__Exercise prompt__: Drop every image, then reproduce the data exactly as given.

__Provided material__:

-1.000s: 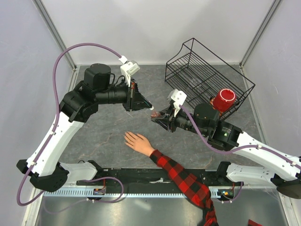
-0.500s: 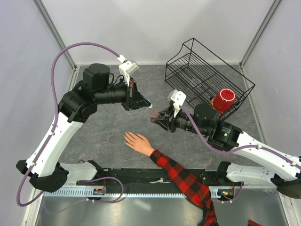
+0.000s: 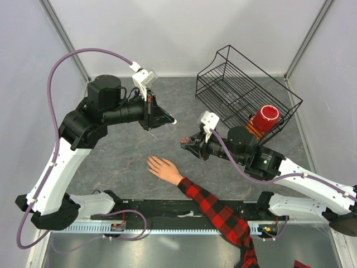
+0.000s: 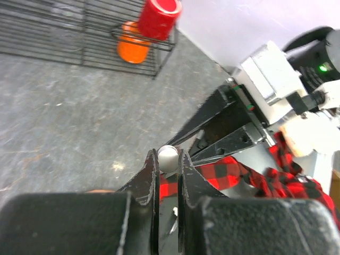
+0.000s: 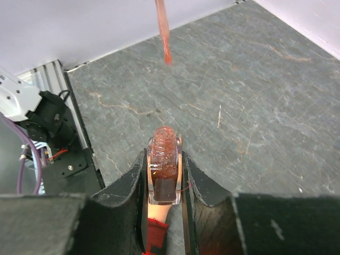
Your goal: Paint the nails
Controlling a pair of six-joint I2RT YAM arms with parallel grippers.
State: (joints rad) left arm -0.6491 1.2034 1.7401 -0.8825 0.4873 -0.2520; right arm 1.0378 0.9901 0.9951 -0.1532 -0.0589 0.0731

__Task output__:
-1.000s: 
-0.500s: 
+0.000s: 
+0.000s: 
+0.000s: 
Your goal: Paint the nails
Controlling a pair of six-joint I2RT YAM arms with parallel grippers.
State: (joints rad) left arm -0.6491 1.2034 1.7401 -0.8825 0.4873 -0.2520; right arm 1.0378 0.9901 0.9951 -0.1532 -0.0589 0.0731

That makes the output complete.